Checkin some changes related to experiment automation and vnode feedback:

	* configure, configure.in: Add sensors/canaryd/feedbacklogs
	template.

	* db/libdb.pm.in, db/xmlconvert.in: Add "virt_user_environment"
	table that holds environment variable names and values.

	* event/lib/event.c: Allocate memory of the right size for
	event_notifications.

	* event/program-agent/GNUmakefile.in: Add version.c file and
	add install targets for the man page.

	* event/program-agent/program-agent.8: Man page describing the
	program-agent daemon.

	* event/program-agent/program-agent.c: Add a bunch of convenience
	features: let the user specify the working directory for commands;
	save output to separate files on every invocation of an agent; let
	the user specify a timeout for a command; make the set of
	environment variables sane and add vars given in the NS file in
	the opt array; a "status" file containing process information is
	written out when children are collected.  Internal changes: child
	processes are collected immediately, instead of waiting for the
	next START event, so we can send back COMPLETE events; the daemon
	now runs with a real-time priority, to increase the chances of
	receiving events.

	* event/proxy/evproxy.c: Made it bidirectional so the
	program-agent's COMPLETE events make it back to the scheduler.

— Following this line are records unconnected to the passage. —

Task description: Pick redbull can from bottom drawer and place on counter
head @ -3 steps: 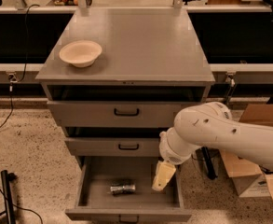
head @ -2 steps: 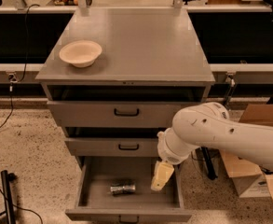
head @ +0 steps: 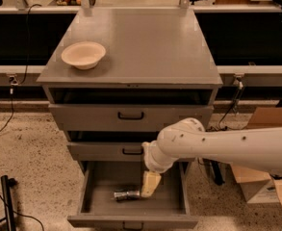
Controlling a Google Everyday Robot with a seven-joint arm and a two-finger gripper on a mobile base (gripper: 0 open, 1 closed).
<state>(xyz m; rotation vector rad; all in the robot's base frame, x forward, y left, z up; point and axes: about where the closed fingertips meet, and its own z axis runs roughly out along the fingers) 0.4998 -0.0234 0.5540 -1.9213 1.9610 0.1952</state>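
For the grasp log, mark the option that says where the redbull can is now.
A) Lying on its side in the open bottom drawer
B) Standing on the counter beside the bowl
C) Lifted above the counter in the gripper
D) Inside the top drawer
A: the redbull can lies on its side on the floor of the open bottom drawer, with the gripper lowered into the drawer at its right end.

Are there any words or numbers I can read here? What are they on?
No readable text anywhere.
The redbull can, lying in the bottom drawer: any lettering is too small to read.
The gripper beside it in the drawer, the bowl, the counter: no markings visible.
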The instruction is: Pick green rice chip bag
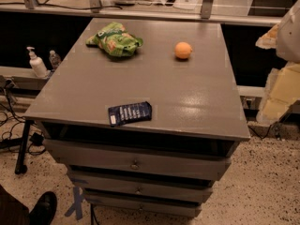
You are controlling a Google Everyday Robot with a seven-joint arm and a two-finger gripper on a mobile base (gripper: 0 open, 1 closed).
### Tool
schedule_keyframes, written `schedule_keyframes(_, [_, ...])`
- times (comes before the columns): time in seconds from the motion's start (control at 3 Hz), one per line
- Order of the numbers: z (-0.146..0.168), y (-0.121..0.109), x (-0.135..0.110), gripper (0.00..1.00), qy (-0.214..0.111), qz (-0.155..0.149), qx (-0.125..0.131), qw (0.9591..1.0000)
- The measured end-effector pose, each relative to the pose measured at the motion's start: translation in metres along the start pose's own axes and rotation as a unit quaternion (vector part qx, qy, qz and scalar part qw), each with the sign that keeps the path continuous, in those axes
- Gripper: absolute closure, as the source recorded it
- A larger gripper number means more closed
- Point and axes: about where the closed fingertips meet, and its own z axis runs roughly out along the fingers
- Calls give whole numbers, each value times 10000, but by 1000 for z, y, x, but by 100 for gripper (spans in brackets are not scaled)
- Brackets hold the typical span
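Observation:
The green rice chip bag lies crumpled at the far left of the grey cabinet top. It is bright green and shiny, with pale chip pictures. My gripper shows as pale white and yellowish shapes at the right edge of the view. It is beside the cabinet's right side, well away from the bag and holding nothing that I can see.
An orange sits at the far right of the top. A flat dark blue packet lies near the front edge. Drawers are below. A pump bottle stands on a ledge at the left, and a shoe is on the floor.

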Motion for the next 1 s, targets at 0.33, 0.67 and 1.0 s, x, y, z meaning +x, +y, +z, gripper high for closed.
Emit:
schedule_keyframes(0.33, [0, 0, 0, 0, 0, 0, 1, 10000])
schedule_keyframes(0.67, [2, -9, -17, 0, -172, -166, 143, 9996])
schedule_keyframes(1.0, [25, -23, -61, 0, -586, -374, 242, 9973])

	* event/sched/error-record.c: Change the default log directory.

	* event/sched/event-sched.h, event/sched/event-sched.c: Setup an
	environment similar to a program-agent to run the user's log
	digester.

	* event/sched/node-agent.cc: Add a handler for the SNAPSHOT event
	that runs create_image for the node.

	* event/sched/simulator-agent.h, event/sched/simulator-agent.cc:
	Let the user specify a "DIGESTER" script that digests the log
	files into a summary of the results.  Add event handler for
	remapping a vnode experiment.

	* event/sched/timeline-agent.c: Accept the RUN event as well as
	the START event.

	* os/GNUmakefile.in: Install the install-tarfile.1 man page.

	* os/install-tarfile: Automatically chown/chgrp any files that do
	not have valid user or group IDs, the new owner will be the user
	that swapped in the experiment.  Include the install directory in
	the DB file.  Add a "list" mode that just dumps what files have
	been installed and where.  Add a "force" option so the user can
	forcefully install the file, even though the DB says its already
	there.

	* os/install-tarfile.1: Man page describing the install-tarfile
	tool.

	* os/syncd/GNUmakefile.in: Install man pages on ops.

	* sensors/canaryd/GNUmakefile.in: Link canaryd statically and
	install "feedbacklogs" tool.

	* sensors/canaryd/canaryd.c: Dump dummynet pipe data.

	* sensors/canaryd/canarydEvents.c: Log errors.

	* sensors/canaryd/feedbacklogs.in: Tool used to generate feedback
	data from canaryd log files.

	* sensors/slothd/GNUmakefile.in: Install digest-slothd on ops.

	* sensors/slothd/digest-slothd: Fix some bugs and write out an
	"alert" file with all the nodes/links that were overloaded.

	* tbsetup/os_load.in, tbsetup/libosload.pm.in: Add "waitmode"
	argument that lets you specify that you want to wait for the disk
	to finish loading and/or wait for the node to come back up in the
	new OS.

	* tbsetup/power.in: Remove debugging printf.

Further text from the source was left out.